Exercise objective: Transcribe the full listing below exactly.

Available data:
((

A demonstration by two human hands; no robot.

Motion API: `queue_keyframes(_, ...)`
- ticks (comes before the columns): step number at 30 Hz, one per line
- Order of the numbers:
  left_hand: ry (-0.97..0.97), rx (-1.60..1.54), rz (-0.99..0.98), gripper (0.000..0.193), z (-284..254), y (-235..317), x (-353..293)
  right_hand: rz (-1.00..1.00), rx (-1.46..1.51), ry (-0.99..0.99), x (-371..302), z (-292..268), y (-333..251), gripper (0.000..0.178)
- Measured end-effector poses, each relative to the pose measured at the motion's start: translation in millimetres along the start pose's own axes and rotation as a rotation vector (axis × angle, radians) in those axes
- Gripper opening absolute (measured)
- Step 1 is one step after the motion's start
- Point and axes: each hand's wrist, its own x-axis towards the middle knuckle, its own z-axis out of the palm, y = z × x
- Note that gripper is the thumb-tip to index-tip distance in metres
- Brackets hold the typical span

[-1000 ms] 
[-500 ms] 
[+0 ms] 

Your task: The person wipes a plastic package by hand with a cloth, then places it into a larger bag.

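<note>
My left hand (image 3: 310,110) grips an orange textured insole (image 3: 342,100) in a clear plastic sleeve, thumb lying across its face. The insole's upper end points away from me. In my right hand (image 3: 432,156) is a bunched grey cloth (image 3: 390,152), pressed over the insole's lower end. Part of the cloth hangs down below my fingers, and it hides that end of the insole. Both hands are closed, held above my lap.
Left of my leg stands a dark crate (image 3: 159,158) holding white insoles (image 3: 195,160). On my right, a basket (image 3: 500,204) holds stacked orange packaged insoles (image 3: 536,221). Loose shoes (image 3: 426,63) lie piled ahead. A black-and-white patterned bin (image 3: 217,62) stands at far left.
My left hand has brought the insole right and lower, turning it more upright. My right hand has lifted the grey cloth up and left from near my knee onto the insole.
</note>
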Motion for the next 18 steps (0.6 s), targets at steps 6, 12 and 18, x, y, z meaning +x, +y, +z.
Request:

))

Your solution:
A demonstration by two human hands; no robot.

Motion API: `queue_keyframes(_, ...)`
- ticks (comes before the columns): step number at 30 Hz, one per line
- Order of the numbers:
  left_hand: ry (-0.97..0.97), rx (-1.60..1.54), rz (-0.99..0.98), gripper (0.000..0.193), z (-284..254), y (-235..317), x (-353..293)
  right_hand: rz (-1.00..1.00), rx (-1.46..1.51), ry (-0.99..0.99), x (-371..302), z (-292..268), y (-333..251), gripper (0.000..0.178)
- Measured end-effector poses, each relative to the pose measured at the motion's start: translation in millimetres along the start pose's own axes and rotation as a rotation vector (axis × angle, radians) in those axes
- Gripper opening absolute (measured)
- Step 1 is one step after the motion's start
- Point and axes: each hand's wrist, its own x-axis towards the middle knuckle, its own z-axis out of the palm, y = z × x
- Note that gripper is the thumb-tip to index-tip distance in metres
- Brackets hold the typical span

[-1000 ms] 
[-500 ms] 
[+0 ms] 

Your task: The person wipes a plastic package by hand with a cloth, then places it into a larger bag.

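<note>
My left hand (image 3: 310,110) grips an orange textured insole (image 3: 342,100) in a clear plastic sleeve, thumb lying across its face. The insole's upper end points away from me. In my right hand (image 3: 432,156) is a bunched grey cloth (image 3: 390,152), pressed over the insole's lower end. Part of the cloth hangs down below my fingers, and it hides that end of the insole. Both hands are closed, held above my lap.
Left of my leg stands a dark crate (image 3: 159,158) holding white insoles (image 3: 195,160). On my right, a basket (image 3: 500,204) holds stacked orange packaged insoles (image 3: 536,221). Loose shoes (image 3: 426,63) lie piled ahead. A black-and-white patterned bin (image 3: 217,62) stands at far left.
My left hand has brought the insole right and lower, turning it more upright. My right hand has lifted the grey cloth up and left from near my knee onto the insole.
</note>
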Motion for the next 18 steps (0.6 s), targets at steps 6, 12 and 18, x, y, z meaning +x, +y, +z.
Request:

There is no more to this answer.